**To do**
Reproduce the records below exactly as shown.
★ ★ ★ ★ ★ ★ ★
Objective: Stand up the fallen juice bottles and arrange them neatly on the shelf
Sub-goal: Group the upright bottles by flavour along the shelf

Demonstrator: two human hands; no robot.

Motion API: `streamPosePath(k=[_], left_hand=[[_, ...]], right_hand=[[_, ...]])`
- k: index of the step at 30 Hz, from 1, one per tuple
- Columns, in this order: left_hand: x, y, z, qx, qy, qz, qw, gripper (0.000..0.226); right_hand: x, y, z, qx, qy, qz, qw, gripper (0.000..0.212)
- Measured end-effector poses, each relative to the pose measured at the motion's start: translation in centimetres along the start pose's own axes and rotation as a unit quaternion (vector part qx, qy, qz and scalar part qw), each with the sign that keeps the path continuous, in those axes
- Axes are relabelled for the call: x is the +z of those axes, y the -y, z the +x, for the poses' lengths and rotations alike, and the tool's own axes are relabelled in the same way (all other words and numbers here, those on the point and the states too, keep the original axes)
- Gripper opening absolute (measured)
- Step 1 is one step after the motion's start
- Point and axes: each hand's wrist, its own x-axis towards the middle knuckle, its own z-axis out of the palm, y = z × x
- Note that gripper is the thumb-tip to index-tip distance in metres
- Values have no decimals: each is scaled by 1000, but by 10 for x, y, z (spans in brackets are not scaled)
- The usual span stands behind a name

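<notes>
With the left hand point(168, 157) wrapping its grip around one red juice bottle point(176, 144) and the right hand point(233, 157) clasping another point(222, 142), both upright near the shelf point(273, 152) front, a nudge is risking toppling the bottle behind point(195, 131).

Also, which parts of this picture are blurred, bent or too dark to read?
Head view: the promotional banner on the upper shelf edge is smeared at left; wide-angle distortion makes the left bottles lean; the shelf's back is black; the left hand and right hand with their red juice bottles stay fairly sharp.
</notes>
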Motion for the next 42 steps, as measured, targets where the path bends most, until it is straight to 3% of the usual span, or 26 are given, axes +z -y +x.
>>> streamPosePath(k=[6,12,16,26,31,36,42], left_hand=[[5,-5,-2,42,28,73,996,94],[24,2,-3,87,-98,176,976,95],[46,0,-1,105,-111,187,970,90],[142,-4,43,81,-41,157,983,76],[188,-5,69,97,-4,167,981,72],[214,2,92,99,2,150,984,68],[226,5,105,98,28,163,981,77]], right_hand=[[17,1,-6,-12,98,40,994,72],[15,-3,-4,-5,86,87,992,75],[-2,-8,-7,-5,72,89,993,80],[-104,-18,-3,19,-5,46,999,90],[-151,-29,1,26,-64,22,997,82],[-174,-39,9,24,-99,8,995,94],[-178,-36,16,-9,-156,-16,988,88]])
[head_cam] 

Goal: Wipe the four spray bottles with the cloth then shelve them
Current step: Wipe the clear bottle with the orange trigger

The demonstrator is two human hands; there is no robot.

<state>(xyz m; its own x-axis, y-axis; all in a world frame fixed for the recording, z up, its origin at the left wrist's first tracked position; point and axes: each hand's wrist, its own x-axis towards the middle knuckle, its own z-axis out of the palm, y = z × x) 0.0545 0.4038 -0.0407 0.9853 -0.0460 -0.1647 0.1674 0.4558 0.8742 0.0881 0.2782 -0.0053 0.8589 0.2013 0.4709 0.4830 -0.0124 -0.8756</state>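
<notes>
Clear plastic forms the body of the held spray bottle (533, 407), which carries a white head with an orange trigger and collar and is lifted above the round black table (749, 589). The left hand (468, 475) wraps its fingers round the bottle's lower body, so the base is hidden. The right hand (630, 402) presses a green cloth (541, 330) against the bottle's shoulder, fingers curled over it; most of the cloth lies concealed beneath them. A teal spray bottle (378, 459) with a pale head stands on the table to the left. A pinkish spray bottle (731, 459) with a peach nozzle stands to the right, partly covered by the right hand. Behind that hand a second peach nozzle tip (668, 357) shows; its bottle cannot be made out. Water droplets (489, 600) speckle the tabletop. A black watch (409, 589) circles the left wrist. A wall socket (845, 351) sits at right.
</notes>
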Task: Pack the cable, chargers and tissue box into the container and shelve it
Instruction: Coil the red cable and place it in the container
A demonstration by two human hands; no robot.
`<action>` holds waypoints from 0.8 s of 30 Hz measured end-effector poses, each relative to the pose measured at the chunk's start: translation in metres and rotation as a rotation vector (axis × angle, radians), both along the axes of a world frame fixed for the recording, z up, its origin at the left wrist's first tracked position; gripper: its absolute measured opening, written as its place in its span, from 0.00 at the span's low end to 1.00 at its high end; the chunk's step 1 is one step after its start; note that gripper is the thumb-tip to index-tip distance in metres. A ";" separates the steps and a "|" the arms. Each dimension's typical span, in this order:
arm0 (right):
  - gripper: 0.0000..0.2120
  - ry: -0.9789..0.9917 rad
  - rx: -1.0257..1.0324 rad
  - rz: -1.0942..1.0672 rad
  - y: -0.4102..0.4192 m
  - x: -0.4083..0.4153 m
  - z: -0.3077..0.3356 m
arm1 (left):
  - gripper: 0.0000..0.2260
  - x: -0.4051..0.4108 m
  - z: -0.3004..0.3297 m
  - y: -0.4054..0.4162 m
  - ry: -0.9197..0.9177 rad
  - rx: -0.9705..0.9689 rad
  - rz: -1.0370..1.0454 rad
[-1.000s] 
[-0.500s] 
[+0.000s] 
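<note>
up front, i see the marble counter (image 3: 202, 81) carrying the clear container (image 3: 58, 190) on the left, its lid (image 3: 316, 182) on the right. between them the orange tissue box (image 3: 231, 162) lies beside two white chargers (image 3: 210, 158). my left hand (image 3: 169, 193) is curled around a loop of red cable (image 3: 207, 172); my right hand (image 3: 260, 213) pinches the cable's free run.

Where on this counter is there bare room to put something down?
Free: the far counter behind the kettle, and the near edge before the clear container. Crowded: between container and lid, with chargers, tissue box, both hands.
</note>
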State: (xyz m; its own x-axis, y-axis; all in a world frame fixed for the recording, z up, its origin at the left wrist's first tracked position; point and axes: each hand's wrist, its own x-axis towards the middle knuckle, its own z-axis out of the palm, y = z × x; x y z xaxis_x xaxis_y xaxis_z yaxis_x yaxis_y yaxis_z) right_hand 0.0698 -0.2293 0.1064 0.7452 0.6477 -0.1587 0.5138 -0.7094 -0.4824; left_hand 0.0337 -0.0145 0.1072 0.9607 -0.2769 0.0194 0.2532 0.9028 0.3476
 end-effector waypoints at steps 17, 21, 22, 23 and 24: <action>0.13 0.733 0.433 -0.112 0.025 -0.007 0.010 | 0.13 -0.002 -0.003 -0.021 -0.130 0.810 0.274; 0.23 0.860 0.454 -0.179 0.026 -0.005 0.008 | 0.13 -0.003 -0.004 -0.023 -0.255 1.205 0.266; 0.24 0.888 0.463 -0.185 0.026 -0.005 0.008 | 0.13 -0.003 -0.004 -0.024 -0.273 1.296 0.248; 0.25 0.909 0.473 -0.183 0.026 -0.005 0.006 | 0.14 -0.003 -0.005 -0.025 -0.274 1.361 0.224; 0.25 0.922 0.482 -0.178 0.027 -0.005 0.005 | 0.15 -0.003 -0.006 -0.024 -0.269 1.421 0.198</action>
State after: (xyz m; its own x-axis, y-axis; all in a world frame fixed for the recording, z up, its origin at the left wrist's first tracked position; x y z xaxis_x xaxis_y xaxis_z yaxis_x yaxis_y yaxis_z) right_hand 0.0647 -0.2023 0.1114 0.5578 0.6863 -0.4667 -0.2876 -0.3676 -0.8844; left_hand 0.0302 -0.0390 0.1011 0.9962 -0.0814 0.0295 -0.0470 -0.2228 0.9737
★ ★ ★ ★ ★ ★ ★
**Solution to the exercise**
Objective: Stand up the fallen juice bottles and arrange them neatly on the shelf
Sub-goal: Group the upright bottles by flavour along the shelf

Demonstrator: two human hands; no robot.

Motion API: `streamPosePath(k=[_], left_hand=[[_, ...]], right_hand=[[_, ...]])`
- k: index of the step at 30 Hz, from 1, one per tuple
- Columns, in this order: left_hand: x, y, z, qx, qy, qz, qw, gripper (0.000..0.226); right_hand: x, y, z, qx, qy, qz, qw, gripper (0.000..0.212)
- Measured end-effector poses, each relative to the pose measured at the motion's start: translation in centimetres along the start pose's own axes and rotation as a unit quaternion (vector part qx, qy, qz and scalar part qw), each with the sign that keeps the path continuous, in those axes
- Axes are relabelled for the call: x is the +z of those axes, y the -y, z the +x, for the poses' lengths and rotations alike, and the tool's own axes are relabelled in the same way (all other words and numbers here, those on the point and the states too, keep the original axes)
- Gripper opening absolute (measured)
- Step 1 is one step after the motion's start
- Point and axes: each hand's wrist, its own x-axis towards the middle knuckle, its own z-axis out of the palm, y = z × x
- Note that gripper is the thumb-tip to index-tip distance in metres
- Values have no decimals: each is scaled by 1000, but by 10 for x, y, z (spans in brackets are not scaled)
- The usual span stands behind a name

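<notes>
With the left hand point(168, 157) wrapping its grip around one red juice bottle point(176, 144) and the right hand point(233, 157) clasping another point(222, 142), both upright near the shelf point(273, 152) front, a nudge is risking toppling the bottle behind point(195, 131).

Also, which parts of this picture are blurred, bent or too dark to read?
Head view: the promotional banner on the upper shelf edge is smeared at left; wide-angle distortion makes the left bottles lean; the shelf's back is black; the left hand and right hand with their red juice bottles stay fairly sharp.
</notes>
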Motion for the next 42 steps, as measured, targets where the path bends most, until it is straight to 3% of the usual span, or 26 are given, axes +z -y +x.
>>> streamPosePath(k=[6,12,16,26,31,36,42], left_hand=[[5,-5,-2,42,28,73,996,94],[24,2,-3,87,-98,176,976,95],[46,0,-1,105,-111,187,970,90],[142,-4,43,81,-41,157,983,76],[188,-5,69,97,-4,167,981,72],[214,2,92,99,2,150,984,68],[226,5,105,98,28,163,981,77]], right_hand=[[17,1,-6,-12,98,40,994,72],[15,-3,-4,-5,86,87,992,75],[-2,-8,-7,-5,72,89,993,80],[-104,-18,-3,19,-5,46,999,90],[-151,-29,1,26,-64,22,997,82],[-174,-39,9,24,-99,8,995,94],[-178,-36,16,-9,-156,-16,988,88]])
[head_cam] 

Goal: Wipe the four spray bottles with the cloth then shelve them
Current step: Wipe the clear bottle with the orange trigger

The demonstrator is two human hands; there is no robot.

<state>(xyz m; its own x-axis, y-axis; all in a world frame fixed for the recording, z up, its origin at the left wrist's first tracked position; point and axes: each hand's wrist, its own x-axis towards the middle knuckle, its own z-axis out of the palm, y = z × x) 0.0545 0.4038 -0.0407 0.9853 -0.0460 -0.1647 0.1674 0.4558 0.8742 0.0881 0.2782 -0.0053 0.8589 0.2013 0.4709 0.4830 -0.0124 -0.8756</state>
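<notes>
Clear plastic forms the body of the held spray bottle (533, 407), which carries a white head with an orange trigger and collar and is lifted above the round black table (749, 589). The left hand (468, 475) wraps its fingers round the bottle's lower body, so the base is hidden. The right hand (630, 402) presses a green cloth (541, 330) against the bottle's shoulder, fingers curled over it; most of the cloth lies concealed beneath them. A teal spray bottle (378, 459) with a pale head stands on the table to the left. A pinkish spray bottle (731, 459) with a peach nozzle stands to the right, partly covered by the right hand. Behind that hand a second peach nozzle tip (668, 357) shows; its bottle cannot be made out. Water droplets (489, 600) speckle the tabletop. A black watch (409, 589) circles the left wrist. A wall socket (845, 351) sits at right.
</notes>
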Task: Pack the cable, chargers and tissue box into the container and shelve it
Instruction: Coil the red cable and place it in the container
A demonstration by two human hands; no robot.
`<action>` holds waypoints from 0.8 s of 30 Hz measured end-effector poses, each relative to the pose measured at the chunk's start: translation in metres and rotation as a rotation vector (axis × angle, radians), both along the axes of a world frame fixed for the recording, z up, its origin at the left wrist's first tracked position; gripper: its absolute measured opening, written as its place in its span, from 0.00 at the span's low end to 1.00 at its high end; the chunk's step 1 is one step after its start; note that gripper is the thumb-tip to index-tip distance in metres. A ";" separates the steps and a "|" the arms. Each dimension's typical span, in this order:
arm0 (right):
  - gripper: 0.0000..0.2120
  - ry: -0.9789..0.9917 rad
  - rx: -1.0257..1.0324 rad
  - rz: -1.0942..1.0672 rad
  - y: -0.4102..0.4192 m
  - x: -0.4083..0.4153 m
  - z: -0.3077..0.3356 m
arm1 (left):
  - gripper: 0.0000..0.2260
  - x: -0.4051..0.4108 m
  - z: -0.3004..0.3297 m
  - y: -0.4054..0.4162 m
  - ry: -0.9197..0.9177 rad
  - rx: -0.9705..0.9689 rad
  - rz: -1.0370..1.0454 rad
[-1.000s] 
[-0.500s] 
[+0.000s] 
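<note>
up front, i see the marble counter (image 3: 202, 81) carrying the clear container (image 3: 58, 190) on the left, its lid (image 3: 316, 182) on the right. between them the orange tissue box (image 3: 231, 162) lies beside two white chargers (image 3: 210, 158). my left hand (image 3: 169, 193) is curled around a loop of red cable (image 3: 207, 172); my right hand (image 3: 260, 213) pinches the cable's free run.

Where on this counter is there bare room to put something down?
Free: the far counter behind the kettle, and the near edge before the clear container. Crowded: between container and lid, with chargers, tissue box, both hands.
</note>
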State: (xyz m; its own x-axis, y-axis; all in a world frame fixed for the recording, z up, its origin at the left wrist's first tracked position; point and axes: each hand's wrist, its own x-axis towards the middle knuckle, its own z-axis out of the palm, y = z × x; x y z xaxis_x xaxis_y xaxis_z yaxis_x yaxis_y yaxis_z) right_hand 0.0698 -0.2293 0.1064 0.7452 0.6477 -0.1587 0.5138 -0.7094 -0.4824; left_hand 0.0337 -0.0145 0.1072 0.9607 -0.2769 0.0194 0.2532 0.9028 0.3476
 end-effector waypoints at steps 17, 21, 22, 23 and 24: <action>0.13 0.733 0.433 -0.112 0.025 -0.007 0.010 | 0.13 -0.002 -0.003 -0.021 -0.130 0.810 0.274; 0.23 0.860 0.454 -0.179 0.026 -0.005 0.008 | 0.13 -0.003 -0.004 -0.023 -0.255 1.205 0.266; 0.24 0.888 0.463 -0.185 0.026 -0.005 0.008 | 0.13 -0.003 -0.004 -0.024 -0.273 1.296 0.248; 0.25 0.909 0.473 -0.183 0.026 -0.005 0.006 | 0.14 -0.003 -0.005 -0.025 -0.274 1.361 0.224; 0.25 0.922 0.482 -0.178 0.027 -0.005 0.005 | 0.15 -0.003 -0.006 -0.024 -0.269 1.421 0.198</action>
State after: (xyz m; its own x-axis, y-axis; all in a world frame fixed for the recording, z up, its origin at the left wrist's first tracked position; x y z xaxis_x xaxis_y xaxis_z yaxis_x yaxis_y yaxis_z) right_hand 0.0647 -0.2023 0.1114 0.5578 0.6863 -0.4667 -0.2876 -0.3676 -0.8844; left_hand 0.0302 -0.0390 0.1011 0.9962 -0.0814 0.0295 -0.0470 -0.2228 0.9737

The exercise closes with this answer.